SOURCE DATA.
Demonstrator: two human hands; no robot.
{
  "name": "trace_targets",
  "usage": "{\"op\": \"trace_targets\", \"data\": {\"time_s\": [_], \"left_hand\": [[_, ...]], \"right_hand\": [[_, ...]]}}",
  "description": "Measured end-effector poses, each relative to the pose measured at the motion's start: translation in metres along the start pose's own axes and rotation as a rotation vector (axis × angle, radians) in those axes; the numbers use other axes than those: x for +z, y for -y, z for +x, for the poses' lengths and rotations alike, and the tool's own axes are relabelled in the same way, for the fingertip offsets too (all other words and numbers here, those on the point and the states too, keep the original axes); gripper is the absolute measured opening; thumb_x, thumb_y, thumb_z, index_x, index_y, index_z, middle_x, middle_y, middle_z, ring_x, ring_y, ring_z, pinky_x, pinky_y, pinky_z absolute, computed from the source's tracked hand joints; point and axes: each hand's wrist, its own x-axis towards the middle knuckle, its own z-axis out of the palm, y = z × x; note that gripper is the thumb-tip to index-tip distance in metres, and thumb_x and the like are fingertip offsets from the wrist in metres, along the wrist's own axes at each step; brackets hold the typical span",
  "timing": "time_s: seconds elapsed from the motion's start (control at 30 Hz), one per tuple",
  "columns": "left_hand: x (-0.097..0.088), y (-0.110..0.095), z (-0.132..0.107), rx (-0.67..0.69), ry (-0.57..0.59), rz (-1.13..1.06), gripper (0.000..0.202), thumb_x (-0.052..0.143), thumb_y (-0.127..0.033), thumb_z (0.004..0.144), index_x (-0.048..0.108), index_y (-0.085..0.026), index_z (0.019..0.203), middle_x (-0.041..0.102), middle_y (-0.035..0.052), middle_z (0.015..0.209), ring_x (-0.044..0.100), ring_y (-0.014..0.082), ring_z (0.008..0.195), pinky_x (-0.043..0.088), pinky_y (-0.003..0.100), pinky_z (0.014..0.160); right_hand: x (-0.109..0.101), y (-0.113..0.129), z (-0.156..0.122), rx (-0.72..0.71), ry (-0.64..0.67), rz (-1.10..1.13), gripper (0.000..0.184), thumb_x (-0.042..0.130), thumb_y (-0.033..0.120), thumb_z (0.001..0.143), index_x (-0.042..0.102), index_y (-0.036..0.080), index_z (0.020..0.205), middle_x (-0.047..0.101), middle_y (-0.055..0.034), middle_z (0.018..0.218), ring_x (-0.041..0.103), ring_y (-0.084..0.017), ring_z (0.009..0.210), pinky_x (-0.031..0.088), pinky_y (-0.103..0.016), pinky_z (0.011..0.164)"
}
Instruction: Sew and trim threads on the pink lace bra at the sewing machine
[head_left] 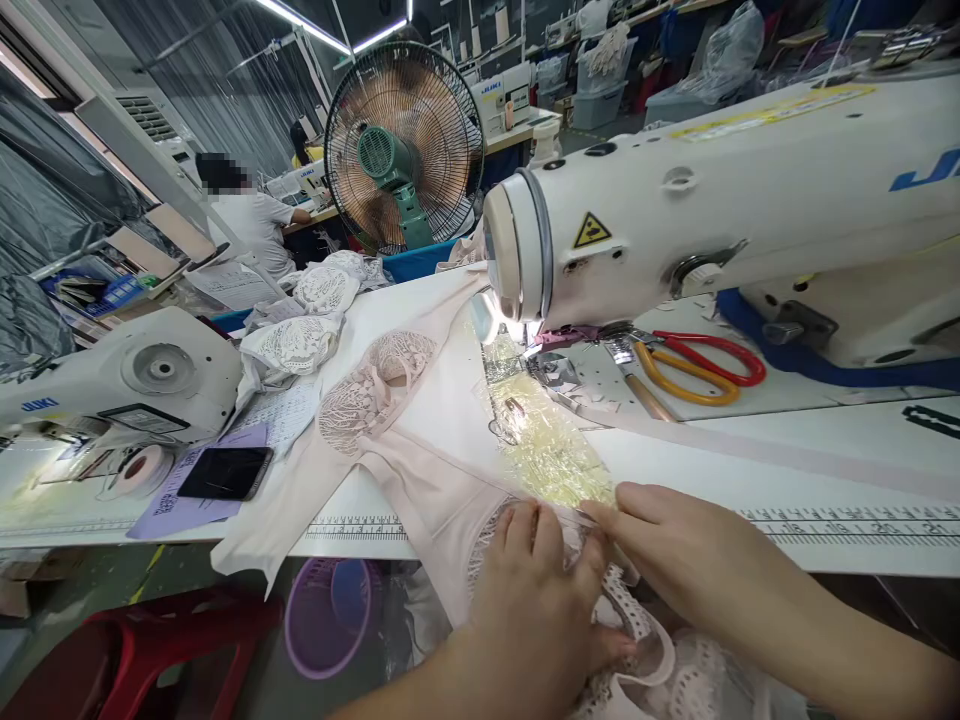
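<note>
A pale pink lace bra [427, 480] stretches across the white table towards the machine and hangs over the front edge. My left hand [529, 600] is closed on one lace part of it, with the fingers bent over the cloth and the thumb below. Close beside it, my right hand [675, 535] pinches the bra's edge between thumb and fingers. Scalloped lace and a strap [649, 640] bunch up under both hands. Beyond them stands a sewing machine [622, 230], its lamp lit over a shiny yellowish taped strip [551, 440] on the table.
Red-handled scissors [739, 360] and orange-handled scissors [694, 378] lie under the machine arm. A phone [225, 473] rests on purple paper at left, near a second sewing machine [161, 370]. Lace cups [296, 340] are piled behind. A fan [405, 150] and a seated person [251, 225] are farther back.
</note>
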Motion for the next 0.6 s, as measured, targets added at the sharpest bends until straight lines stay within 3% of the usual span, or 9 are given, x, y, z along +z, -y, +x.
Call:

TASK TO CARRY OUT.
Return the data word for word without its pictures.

RESULT OF THIS TASK.
Demonstrator: two human hands; no robot.
{
  "name": "trace_targets",
  "usage": "{\"op\": \"trace_targets\", \"data\": {\"time_s\": [_], \"left_hand\": [[_, ...]], \"right_hand\": [[_, ...]]}}",
  "description": "Measured end-effector poses, each relative to the pose measured at the motion's start: translation in metres along the start pose's own axes and rotation as a rotation vector (axis × angle, radians) in those axes; the numbers use other axes than those: x for +z, y for -y, z for +x, for the poses' lengths and rotations alike, and the tool's own axes are relabelled in the same way, for the fingertip offsets too (all other words and numbers here, those on the point and the states too, keep the original axes); gripper is the absolute measured opening; thumb_x, thumb_y, thumb_z, index_x, index_y, index_z, middle_x, middle_y, middle_z, ring_x, ring_y, ring_z, pinky_x, pinky_y, pinky_z absolute, computed from the source's tracked hand joints; point and axes: each hand's wrist, its own x-axis towards the middle knuckle, its own z-axis out of the palm, y = z × x; note that gripper is the thumb-tip to index-tip distance in metres, and thumb_x and the like are fingertip offsets from the wrist in metres, along the wrist's own axes at each step; brackets hold the typical span",
  "timing": "time_s: seconds elapsed from the motion's start (control at 30 Hz), one per tuple",
  "columns": "left_hand: x (-0.097..0.088), y (-0.110..0.095), z (-0.132..0.107), rx (-0.67..0.69), ry (-0.57..0.59), rz (-1.13..1.06), gripper (0.000..0.202), thumb_x (-0.052..0.143), thumb_y (-0.127..0.033), thumb_z (0.004..0.144), index_x (-0.048..0.108), index_y (-0.085..0.026), index_z (0.019..0.203), middle_x (-0.041..0.102), middle_y (-0.035..0.052), middle_z (0.015..0.209), ring_x (-0.044..0.100), ring_y (-0.014..0.082), ring_z (0.008..0.195), pinky_x (-0.043..0.088), pinky_y (-0.003..0.100), pinky_z (0.014..0.160); right_hand: x (-0.109..0.101), y (-0.113..0.129), z (-0.156..0.122), rx (-0.72..0.71), ry (-0.64..0.67), rz (-1.10..1.13), gripper (0.000..0.184), thumb_x (-0.042..0.130), thumb_y (-0.033..0.120), thumb_z (0.001..0.143), index_x (-0.042..0.102), index_y (-0.036..0.080), index_z (0.020..0.205), middle_x (-0.047..0.101), middle_y (-0.055..0.034), middle_z (0.018..0.218), ring_x (-0.041..0.103), ring_y (-0.084..0.017), ring_z (0.009..0.210), pinky_x (-0.031..0.088), pinky_y (-0.103..0.016), pinky_z (0.011..0.164)"
}
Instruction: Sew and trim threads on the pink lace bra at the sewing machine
[head_left] 
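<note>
A pale pink lace bra [427, 480] stretches across the white table towards the machine and hangs over the front edge. My left hand [529, 600] is closed on one lace part of it, with the fingers bent over the cloth and the thumb below. Close beside it, my right hand [675, 535] pinches the bra's edge between thumb and fingers. Scalloped lace and a strap [649, 640] bunch up under both hands. Beyond them stands a sewing machine [622, 230], its lamp lit over a shiny yellowish taped strip [551, 440] on the table.
Red-handled scissors [739, 360] and orange-handled scissors [694, 378] lie under the machine arm. A phone [225, 473] rests on purple paper at left, near a second sewing machine [161, 370]. Lace cups [296, 340] are piled behind. A fan [405, 150] and a seated person [251, 225] are farther back.
</note>
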Motion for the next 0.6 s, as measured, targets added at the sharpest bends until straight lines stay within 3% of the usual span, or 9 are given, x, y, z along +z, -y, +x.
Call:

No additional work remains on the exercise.